J'avance entre deux murs de pierres sèches,
deux silences, deux retombées de ciel. La nuit a fait moisson de
ronces pour que l'aube entoure les collines de son écharpe mauve.
Celle d'hier, t'en souviens-tu? Celle de la dame noire dont les doigts
se nouaient aux laines et tiraient pour s'assurer à chaque pas de
ce souffle qui la tenait encore. Celle de toujours.
J'avance, les yeux voûtés
dans l'ombre claire de ce qui fit pays et n'est plus que cette brassée
de pierres, douloureuses comme ces lampes dont le fer grinçait dans
le cercle éteint de leur lumière, les soirs d'été,
longtemps après le départ des amis.
II
J'avance, et le jour monte.
J'avance, encore.
La chaleur gagne. Dilate les routes.
Dalle le ciel de bleu. Parfume l'air de quelques nuages.
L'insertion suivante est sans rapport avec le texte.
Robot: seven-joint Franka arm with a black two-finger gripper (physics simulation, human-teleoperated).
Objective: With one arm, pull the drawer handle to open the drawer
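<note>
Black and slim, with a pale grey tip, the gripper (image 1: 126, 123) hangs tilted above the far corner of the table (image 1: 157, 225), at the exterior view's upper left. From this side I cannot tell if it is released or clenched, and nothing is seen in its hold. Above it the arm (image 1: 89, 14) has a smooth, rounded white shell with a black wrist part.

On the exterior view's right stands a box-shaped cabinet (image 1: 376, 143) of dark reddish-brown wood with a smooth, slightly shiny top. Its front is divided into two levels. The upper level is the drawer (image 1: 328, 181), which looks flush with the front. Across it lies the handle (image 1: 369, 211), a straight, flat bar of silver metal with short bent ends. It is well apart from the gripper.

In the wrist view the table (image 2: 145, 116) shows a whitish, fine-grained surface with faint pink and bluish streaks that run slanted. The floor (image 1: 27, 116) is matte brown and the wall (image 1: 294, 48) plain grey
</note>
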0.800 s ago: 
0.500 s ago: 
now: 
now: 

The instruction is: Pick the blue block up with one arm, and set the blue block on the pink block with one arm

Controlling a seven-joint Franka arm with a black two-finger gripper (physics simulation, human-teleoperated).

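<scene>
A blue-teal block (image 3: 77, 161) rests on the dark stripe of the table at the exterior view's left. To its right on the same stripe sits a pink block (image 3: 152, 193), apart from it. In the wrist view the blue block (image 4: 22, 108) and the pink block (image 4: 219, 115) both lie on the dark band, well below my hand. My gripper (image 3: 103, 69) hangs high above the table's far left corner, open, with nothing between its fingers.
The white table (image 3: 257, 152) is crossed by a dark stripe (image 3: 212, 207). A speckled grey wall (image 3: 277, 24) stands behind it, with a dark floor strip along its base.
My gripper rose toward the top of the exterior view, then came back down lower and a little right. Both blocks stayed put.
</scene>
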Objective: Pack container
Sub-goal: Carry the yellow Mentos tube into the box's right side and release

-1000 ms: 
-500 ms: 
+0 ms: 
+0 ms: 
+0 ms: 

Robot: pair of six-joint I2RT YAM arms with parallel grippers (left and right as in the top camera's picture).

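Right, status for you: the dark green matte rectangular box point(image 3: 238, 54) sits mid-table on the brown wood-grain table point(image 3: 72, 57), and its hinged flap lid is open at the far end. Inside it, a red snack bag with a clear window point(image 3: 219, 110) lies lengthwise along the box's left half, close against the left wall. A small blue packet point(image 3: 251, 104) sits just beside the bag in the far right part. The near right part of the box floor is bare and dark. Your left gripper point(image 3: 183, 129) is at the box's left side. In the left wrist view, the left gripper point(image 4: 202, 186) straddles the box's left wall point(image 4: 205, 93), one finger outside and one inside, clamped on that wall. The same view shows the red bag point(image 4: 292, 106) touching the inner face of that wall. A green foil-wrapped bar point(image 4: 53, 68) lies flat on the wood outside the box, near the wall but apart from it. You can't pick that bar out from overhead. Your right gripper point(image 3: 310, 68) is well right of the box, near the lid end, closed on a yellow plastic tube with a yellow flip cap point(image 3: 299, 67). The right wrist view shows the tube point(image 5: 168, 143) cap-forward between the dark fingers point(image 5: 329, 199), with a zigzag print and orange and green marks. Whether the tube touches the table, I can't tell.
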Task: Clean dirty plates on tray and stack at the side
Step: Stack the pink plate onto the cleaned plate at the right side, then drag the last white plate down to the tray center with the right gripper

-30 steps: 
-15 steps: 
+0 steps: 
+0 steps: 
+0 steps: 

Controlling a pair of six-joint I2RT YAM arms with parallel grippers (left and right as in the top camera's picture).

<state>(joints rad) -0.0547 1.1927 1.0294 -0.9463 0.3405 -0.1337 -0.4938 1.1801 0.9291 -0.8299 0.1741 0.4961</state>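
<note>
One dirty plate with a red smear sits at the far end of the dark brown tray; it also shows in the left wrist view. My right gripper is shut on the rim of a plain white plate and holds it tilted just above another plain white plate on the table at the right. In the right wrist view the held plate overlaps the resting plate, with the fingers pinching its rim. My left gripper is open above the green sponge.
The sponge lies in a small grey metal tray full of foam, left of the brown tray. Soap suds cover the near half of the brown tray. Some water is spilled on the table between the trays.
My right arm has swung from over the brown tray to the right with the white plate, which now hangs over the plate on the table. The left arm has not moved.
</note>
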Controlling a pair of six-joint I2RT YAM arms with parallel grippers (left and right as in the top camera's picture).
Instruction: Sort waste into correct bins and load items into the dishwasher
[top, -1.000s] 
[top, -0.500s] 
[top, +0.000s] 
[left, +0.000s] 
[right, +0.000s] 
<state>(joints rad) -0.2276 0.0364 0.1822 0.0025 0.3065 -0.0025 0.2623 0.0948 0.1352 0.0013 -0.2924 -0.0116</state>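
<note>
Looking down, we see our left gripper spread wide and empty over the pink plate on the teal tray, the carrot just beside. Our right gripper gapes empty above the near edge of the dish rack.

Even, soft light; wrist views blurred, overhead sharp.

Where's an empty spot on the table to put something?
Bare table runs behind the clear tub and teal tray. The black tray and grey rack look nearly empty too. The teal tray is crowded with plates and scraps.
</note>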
Derrière, comme retenu, le vent
attend.
De moi, des pierres, du ciel, qui bouge
quand tout tremble?
C'est comme la lavande. Quand elle se
noie dans l'eau calme des vieilles armoires. Elle ne pèse
pas plus que ce nuage qui s'effiloche dans le bleu familier que découpe
Mascarda, ma fidèle aux feux de sous la terre.
Tout ce qui m'entoure est tout ce qui
s'en va. J'en deviens l'ombre. Contre l'argile du chemin, cette tache.
Ce peu de sombre.
III
A qui revient fouiller l'âpre brouillard
des linges noirs, la candeur d'une neige d'avril sur les vergers en fleurs
offre ses flammes.
Plus il caresse les branches, plus il
étreint les fleurs, et plus brûlent ses yeux. Ce sont déjà
des lignes de cendre qui les veinent.
IV
J'ai beau courir jusqu'au ruisseau. Le
bruit de l'eau dans les saponaires orchestre le désordre de ma mémoire.
Il y a bien toujours, ici ou là,
des pierres, un ciel, des pommiers, un olivier de bohême, du sable,
le soleil et ses gammes, un étang que noircit la montagne, une tour
qui brûle dans l'été, des os anonymes dans l'argile
d'une cave...
Il y a bien tout cela. Comme une galerie
des glaces qu'on aurait mise sous verre. Des fois qu'à y entrer
vraiment on y risque son visage et que le coeur n'ait plus pour se barricader
que ses éclats.
V
La salle des pas perdus d'où toujours
nous partons est déserte. Les guichets restent ouverts.